Analyst Matthew Boss of JPMorgan gives an insight into the differences in economic experience and their impact on middle to low income households as a result of rising costs.
The US economy is currently experiencing what JPMorgan analyst Matthew Boss refers to as a “selective recession.” While some segments thrive, others face significant financial strain.
“The US economy is in a ‘selective recession,’ as lower-income Americans are struggling to get by while upper-income consumers are doing just fine. Speaking to CNBC on Tuesday, Boss pointed to the divergence in upper-income and middle-to-lower income Americans, the latter of whom are struggling to keep up with the rising cost of living as prices remain elevated and savings dwindle.”

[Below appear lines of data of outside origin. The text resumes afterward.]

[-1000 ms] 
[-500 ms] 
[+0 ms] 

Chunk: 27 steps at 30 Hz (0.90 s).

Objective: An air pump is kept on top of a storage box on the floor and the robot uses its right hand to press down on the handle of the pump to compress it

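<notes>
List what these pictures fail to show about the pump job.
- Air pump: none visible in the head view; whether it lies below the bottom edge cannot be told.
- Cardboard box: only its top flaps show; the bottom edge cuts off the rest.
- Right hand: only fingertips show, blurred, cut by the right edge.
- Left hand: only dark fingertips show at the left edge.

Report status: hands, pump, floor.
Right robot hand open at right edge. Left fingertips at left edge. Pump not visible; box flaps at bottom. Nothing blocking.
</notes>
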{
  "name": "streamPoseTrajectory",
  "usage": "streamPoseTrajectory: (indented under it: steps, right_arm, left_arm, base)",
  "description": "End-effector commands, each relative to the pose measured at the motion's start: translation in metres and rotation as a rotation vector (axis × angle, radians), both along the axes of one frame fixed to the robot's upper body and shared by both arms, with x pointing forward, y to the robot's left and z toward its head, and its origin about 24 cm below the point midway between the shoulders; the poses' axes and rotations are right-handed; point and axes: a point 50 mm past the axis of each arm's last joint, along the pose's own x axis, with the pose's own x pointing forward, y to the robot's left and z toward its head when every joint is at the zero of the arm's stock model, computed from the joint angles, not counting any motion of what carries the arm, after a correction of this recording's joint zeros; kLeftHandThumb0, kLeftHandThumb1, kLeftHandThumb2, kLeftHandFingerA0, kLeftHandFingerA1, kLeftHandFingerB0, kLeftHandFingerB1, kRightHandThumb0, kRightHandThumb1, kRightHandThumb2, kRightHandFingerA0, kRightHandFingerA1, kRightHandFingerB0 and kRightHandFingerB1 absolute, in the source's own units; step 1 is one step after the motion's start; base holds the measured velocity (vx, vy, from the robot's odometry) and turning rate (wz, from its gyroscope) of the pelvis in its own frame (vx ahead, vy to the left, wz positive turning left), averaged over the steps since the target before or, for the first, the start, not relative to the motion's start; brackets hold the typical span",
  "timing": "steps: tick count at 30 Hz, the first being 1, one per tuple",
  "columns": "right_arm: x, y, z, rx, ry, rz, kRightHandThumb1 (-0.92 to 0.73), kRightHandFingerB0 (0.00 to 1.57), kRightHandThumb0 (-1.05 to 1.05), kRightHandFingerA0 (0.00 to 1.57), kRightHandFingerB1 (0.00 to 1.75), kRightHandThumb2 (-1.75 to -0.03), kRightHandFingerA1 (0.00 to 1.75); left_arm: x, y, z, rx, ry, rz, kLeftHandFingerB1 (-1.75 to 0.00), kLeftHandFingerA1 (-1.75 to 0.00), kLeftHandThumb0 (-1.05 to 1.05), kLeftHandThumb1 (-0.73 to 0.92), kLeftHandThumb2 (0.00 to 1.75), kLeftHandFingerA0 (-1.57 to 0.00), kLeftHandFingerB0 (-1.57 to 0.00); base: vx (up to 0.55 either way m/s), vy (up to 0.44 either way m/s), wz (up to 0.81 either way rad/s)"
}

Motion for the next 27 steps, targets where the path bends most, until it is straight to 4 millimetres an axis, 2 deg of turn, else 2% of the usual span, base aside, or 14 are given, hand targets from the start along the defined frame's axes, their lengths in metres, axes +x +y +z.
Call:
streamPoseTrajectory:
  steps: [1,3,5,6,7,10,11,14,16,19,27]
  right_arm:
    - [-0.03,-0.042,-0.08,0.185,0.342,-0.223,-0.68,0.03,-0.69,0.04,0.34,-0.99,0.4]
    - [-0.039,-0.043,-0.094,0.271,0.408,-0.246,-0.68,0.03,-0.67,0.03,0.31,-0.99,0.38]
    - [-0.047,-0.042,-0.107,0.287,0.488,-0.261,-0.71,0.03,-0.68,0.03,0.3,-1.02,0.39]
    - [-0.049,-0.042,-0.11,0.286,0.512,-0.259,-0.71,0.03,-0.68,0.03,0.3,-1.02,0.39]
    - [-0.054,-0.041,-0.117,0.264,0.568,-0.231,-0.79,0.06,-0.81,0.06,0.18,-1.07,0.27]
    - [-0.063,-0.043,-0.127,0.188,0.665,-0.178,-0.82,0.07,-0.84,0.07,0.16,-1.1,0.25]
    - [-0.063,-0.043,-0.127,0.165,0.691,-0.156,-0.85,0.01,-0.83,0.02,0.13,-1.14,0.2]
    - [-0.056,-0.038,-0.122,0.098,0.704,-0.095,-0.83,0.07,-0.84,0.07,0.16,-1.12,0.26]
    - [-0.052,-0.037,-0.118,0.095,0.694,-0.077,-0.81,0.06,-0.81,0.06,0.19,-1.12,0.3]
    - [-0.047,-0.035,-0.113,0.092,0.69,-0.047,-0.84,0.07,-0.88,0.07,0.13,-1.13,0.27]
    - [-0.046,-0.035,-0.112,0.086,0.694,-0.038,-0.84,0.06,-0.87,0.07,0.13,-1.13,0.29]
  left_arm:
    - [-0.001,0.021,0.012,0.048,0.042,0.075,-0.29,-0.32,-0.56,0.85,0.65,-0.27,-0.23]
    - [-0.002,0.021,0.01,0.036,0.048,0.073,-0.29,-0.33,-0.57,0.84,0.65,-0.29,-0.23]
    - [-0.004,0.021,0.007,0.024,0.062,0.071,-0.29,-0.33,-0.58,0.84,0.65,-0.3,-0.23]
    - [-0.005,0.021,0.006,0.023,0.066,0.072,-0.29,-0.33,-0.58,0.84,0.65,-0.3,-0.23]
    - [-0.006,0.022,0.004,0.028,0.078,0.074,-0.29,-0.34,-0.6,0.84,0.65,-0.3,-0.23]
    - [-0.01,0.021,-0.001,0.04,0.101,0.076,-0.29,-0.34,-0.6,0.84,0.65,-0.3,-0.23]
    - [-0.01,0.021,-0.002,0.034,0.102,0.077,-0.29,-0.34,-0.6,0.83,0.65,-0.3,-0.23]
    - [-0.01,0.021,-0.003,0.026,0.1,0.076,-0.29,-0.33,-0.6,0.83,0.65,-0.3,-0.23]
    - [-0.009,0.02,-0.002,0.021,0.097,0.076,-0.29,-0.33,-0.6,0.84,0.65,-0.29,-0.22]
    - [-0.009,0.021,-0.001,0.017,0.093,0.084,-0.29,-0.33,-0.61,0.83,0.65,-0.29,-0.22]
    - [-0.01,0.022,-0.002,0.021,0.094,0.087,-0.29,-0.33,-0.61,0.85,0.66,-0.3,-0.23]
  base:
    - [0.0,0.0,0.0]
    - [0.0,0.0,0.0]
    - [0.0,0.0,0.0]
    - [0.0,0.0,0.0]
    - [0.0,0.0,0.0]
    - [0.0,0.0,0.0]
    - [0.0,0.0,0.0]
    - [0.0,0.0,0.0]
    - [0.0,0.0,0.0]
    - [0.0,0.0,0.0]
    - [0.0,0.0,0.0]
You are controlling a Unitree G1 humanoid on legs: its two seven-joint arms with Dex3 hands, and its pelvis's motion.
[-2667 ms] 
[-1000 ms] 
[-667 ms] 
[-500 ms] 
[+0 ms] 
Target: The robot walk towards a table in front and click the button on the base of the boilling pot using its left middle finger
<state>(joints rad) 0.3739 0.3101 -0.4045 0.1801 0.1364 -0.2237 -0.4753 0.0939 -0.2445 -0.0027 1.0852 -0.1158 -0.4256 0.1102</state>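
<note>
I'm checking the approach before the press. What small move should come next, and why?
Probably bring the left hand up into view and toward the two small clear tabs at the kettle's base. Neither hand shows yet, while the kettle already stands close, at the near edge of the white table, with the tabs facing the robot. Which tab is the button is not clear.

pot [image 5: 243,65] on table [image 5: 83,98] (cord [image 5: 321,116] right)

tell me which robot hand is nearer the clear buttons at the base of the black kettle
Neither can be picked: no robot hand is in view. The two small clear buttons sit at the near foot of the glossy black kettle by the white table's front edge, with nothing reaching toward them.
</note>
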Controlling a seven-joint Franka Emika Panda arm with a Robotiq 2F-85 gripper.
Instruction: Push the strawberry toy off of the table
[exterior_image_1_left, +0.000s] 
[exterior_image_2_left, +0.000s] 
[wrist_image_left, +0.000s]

Upper-Income Consumers: Consumers make their own choices on the high end of the economy spectrum. They are selective about their spending, considering the choices available to them.
Middle-to-Lower Income Americans: Sadly, this group is wrestling with increasing costs of living. Prices continue to rise and the savings are declining.
67% believe that their income is not keeping pace with cost of living, according to the survey done by Primerica, and more than 70% of low income consumers say they are struggling to make ends meet.
According to the Bureau of Labor Statistics, consumer prices have risen by 22% in the last five years.
According to a paper from San Francisco Fed economists, the surplus savings accumulated during COVID 19 have been decreasing. Shockingly, 38% of middle-class respondents lack a $1,000 emergency fund.
Fears of a recession are growing as the labor market weakens and interest rates are all time high. New York Fed estimates that there is a 50-50 chance of America falling into recession in the next 12 months.